La ofrenda se consideraba un deber moral hacia los familiares muertos: lo mínimo que se exigía era encender una vela de cera para su memoria, ya fuera en la iglesia o en el hogar. La creencia -ahora tan extendida- de que se pensaba que las almas regresaban en su día particular para ingerir los alimentos de la ofrenda, o acaso sólo su aroma parece que ni siquiera entonces se tomaba en serio: "No ha habido informante [al referirse a la visita de las ánimas] que no añada 'Usted cree que van a venir', 'No creo que vengan pero así es nuestra costumbre y servidumbre', 'lo hacemos porque así lo hacían nuestros antepasados'", escriben los investigadores. Curiosamente, fue un habitante -un fiscal- de San Lucas Totolmaloya quien les dio una respuesta más ortodoxamente católica a sus preguntas sobre las razones de la ofrenda: "Se hace todo esto para pedir por las almas del purgatorio, se le pide que al fin de nuestra vida tengamos ese mismo descanso en la gloria celestial".
En la capilla del pueblo de San Lucas -actualmente ya parroquia- los fiscales del pueblo ponían también una ofrenda de fruta, arroz, tortillas, tamales, café, pan, ceras, veladoras, flores y copal ante el altar, y se efectuaban rezos. Esta ofrenda era costeada por todos los habitantes del lugar y al final se repartía entre los propios fiscales, el sacerdote que acudía a celebrar una misa y su ayudante. El dibujante Aarón Flores Crispín hizo un apunte del aspecto que guardaba esta ofrenda del templo de San Lucas, que muestro enseguida:
Dibujo de la ofrenda frente al altar. Compárese con la fotografía del altar para comprenderla mejor.

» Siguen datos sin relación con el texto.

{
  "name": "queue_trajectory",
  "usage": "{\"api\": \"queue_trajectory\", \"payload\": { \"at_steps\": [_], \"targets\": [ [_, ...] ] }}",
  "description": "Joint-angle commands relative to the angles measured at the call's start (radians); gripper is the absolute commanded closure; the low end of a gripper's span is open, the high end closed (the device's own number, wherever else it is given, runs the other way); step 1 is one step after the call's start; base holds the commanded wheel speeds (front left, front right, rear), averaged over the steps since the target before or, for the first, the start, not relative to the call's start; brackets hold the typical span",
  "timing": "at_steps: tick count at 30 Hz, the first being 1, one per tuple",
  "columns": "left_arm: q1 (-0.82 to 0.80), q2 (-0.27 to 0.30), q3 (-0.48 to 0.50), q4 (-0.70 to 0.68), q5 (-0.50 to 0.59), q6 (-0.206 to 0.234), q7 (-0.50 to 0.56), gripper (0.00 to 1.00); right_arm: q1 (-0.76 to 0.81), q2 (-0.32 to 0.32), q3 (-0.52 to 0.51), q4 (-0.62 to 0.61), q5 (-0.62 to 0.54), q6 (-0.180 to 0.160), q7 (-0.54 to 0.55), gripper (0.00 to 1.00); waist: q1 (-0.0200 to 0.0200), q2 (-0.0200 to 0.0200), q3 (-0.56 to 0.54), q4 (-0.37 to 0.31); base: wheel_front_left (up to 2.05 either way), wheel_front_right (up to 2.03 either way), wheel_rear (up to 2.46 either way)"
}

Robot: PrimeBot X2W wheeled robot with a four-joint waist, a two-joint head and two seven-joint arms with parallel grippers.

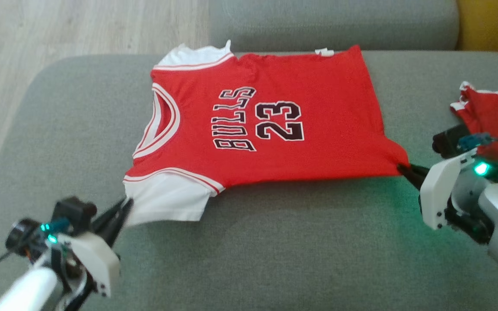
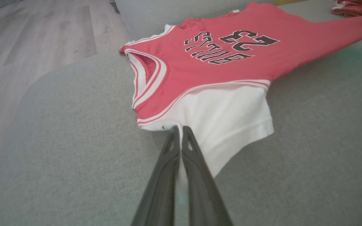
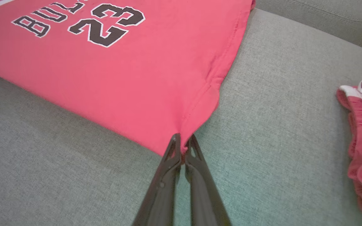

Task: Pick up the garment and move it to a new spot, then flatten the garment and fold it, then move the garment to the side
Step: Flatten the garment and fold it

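The red shirt (image 1: 327, 142) is carrying the word BULLS (image 1: 234, 119) across its chest in black capitals edged with white. Just beside the word, the number 23 (image 1: 280, 121) is standing in larger figures of the same black, white-edged style. In the head view both are running sideways, reading up the picture. In the left wrist view they are appearing upside down. In the right wrist view the number is showing whole, while the word is running off the top edge, leaving only its first letters readable. A small white tag (image 1: 324, 52) at the shirt's far edge is showing too blurred to read.
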Motion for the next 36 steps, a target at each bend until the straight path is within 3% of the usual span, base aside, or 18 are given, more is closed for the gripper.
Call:
{"api": "queue_trajectory", "payload": {
  "at_steps": [1,12,26,27,28,29,36],
  "targets": [
    [-0.104,0.048,0.067,-0.016,-0.004,0.002,0.008,1.0,-0.04,-0.026,-0.023,-0.023,0.008,-0.001,-0.002,1.0,0.0,-0.0001,0.027,-0.003,0.0,0.0,0.0],
    [-0.401,0.023,0.047,0.17,0.008,-0.066,0.142,1.0,-0.191,0.057,-0.088,0.037,-0.037,-0.001,0.013,1.0,0.0,-0.0001,0.163,-0.032,0.0,0.0,0.0],
    [-0.678,-0.028,-0.037,0.445,0.068,-0.107,0.143,1.0,-0.373,0.181,-0.088,0.211,-0.109,-0.001,-0.026,1.0,0.0,-0.0001,0.288,-0.073,0.0,0.0,0.0],
    [-0.696,-0.034,-0.04,0.462,0.074,-0.107,0.128,0.61,-0.386,0.186,-0.094,0.226,-0.115,-0.001,-0.041,1.0,0.0,-0.0001,0.294,-0.074,0.0,0.0,0.0],
    [-0.713,-0.043,-0.04,0.48,0.083,-0.104,0.105,0.07,-0.397,0.193,-0.101,0.239,-0.121,-0.001,-0.064,0.49,0.0,-0.0001,0.298,-0.074,0.0,0.0,0.0],
    [-0.73,-0.053,-0.037,0.498,0.093,-0.093,0.074,0.0,-0.405,0.203,-0.113,0.255,-0.117,-0.001,-0.082,0.0,0.0,-0.0001,0.302,-0.074,0.0,0.0,0.0],
    [-0.804,-0.147,0.04,0.625,0.116,0.047,-0.237,0.0,-0.449,0.253,-0.225,0.36,-0.126,-0.001,-0.313,0.0,0.0,-0.0001,0.297,-0.068,0.0,0.0,0.0]
  ]
}}
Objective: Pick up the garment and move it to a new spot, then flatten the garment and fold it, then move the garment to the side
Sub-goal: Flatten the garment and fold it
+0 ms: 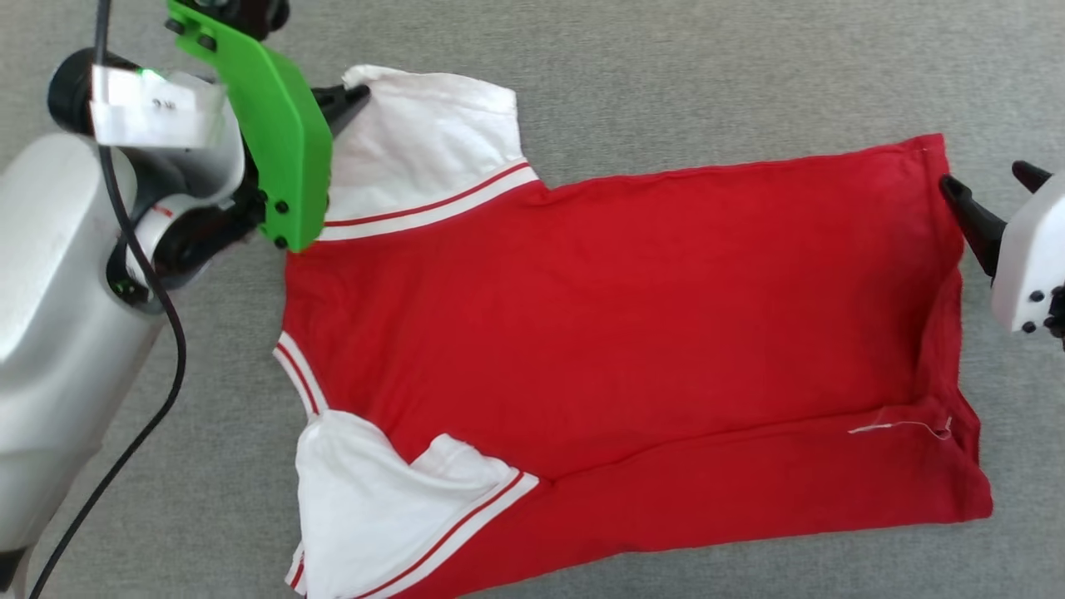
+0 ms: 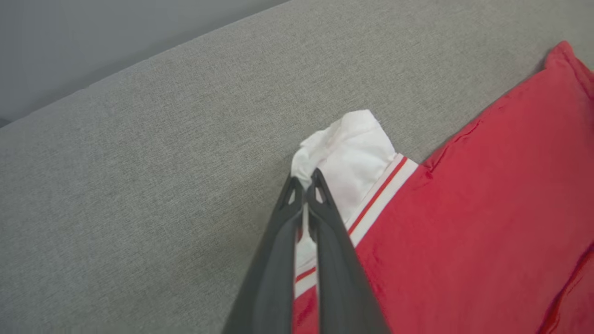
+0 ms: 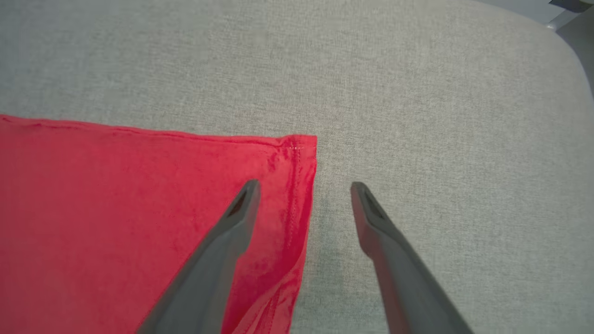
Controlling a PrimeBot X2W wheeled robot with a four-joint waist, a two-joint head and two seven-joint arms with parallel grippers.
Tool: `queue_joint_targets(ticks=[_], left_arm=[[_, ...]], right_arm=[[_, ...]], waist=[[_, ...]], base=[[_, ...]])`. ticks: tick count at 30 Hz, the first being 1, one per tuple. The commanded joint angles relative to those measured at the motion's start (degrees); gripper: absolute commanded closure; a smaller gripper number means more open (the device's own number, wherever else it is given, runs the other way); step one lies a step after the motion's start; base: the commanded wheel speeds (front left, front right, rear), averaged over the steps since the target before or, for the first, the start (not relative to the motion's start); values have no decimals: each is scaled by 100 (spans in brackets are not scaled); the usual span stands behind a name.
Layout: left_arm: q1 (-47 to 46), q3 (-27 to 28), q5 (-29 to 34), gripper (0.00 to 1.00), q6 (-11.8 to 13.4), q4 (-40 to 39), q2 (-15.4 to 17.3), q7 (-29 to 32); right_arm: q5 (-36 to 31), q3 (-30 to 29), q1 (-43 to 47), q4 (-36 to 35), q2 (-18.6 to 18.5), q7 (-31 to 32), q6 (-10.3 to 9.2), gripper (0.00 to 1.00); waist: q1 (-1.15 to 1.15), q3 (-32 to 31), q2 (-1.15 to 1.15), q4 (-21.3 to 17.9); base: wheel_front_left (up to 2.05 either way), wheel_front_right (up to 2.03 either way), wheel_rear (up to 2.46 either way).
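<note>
the garment [image 1: 616, 333] lies spread on the grey cloth surface [image 1: 666, 75], plain red side up. its long axis runs across the robot's front: the collar and white sleeves are toward the robot's left, the hem toward its right. the near long edge looks folded over along a crease.

the left gripper [image 2: 305, 183] is clenched on the outer corner of the far white sleeve [image 1: 424, 141], with a bunch of white cloth pinched between the tips. the right gripper [image 3: 305, 185] is spread wide at the hem's far corner, one finger over the red cloth and the other over bare surface, gripping nothing. i cannot tell whether it touches the fabric.

the surface is a woven, padded grey with a rounded corner beyond the right gripper. a black cable [image 1: 158, 333] hangs by the left arm, which carries a green bracket [image 1: 274, 125].
</note>
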Motion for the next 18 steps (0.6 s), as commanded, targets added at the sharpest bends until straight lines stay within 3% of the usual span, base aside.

De la noche del 31 de octubre y hasta la madrugada del día 2 era constante el doblar de las campanas de la iglesia. Curiosamente, y a diferencia de lo que ocurría en otros pueblos, en estos días los habitantes de San Lucas Totolmaloya no iban al panteón a practicar ningún ritual.
Aunque en varios momentos de la investigación de las costumbres del Día de Muertos llevada a cabo por Lagarriga y Sandoval se advierte cierto prejuicio de interpretación derivado seguramente de la idea que ya para entonces prevalecía en torno a estas costumbres, sus conclusiones acerca de la supuesta "indiferencia del mexicano por la muerte" con la que nos han adoctrinado por décadas no dejan sitio a ambigüedades:
[El dejo humorístico] no está presente en nuestras sociedades indígenas, donde el culto relacionado con la muerte es objeto de un tratamiento diferente, de ceremonial complicado que persiste en este tipo de culturas, a pesar de la aparente incredulidad sobre el retorno de los muertos que confiesan algunos individuos. [...] En ningún momento la broma o el humor se vislumbra, en toda su parafernalia.
Así que, cuando pienses que al festejar con catrinas sonrientes, calaveritas de azúcar, "altares" de tipo michoacano con su perrito prehispánico incluido, disfraces supuestamente mexicanistas e inundar de cempasúchles la ofrenda, estás reforzando las tradiciones de Aculco, piénsalo un poco más: así no conmemoraban el Día de Muertos nuestros antepasados, nunca fue una fiesta.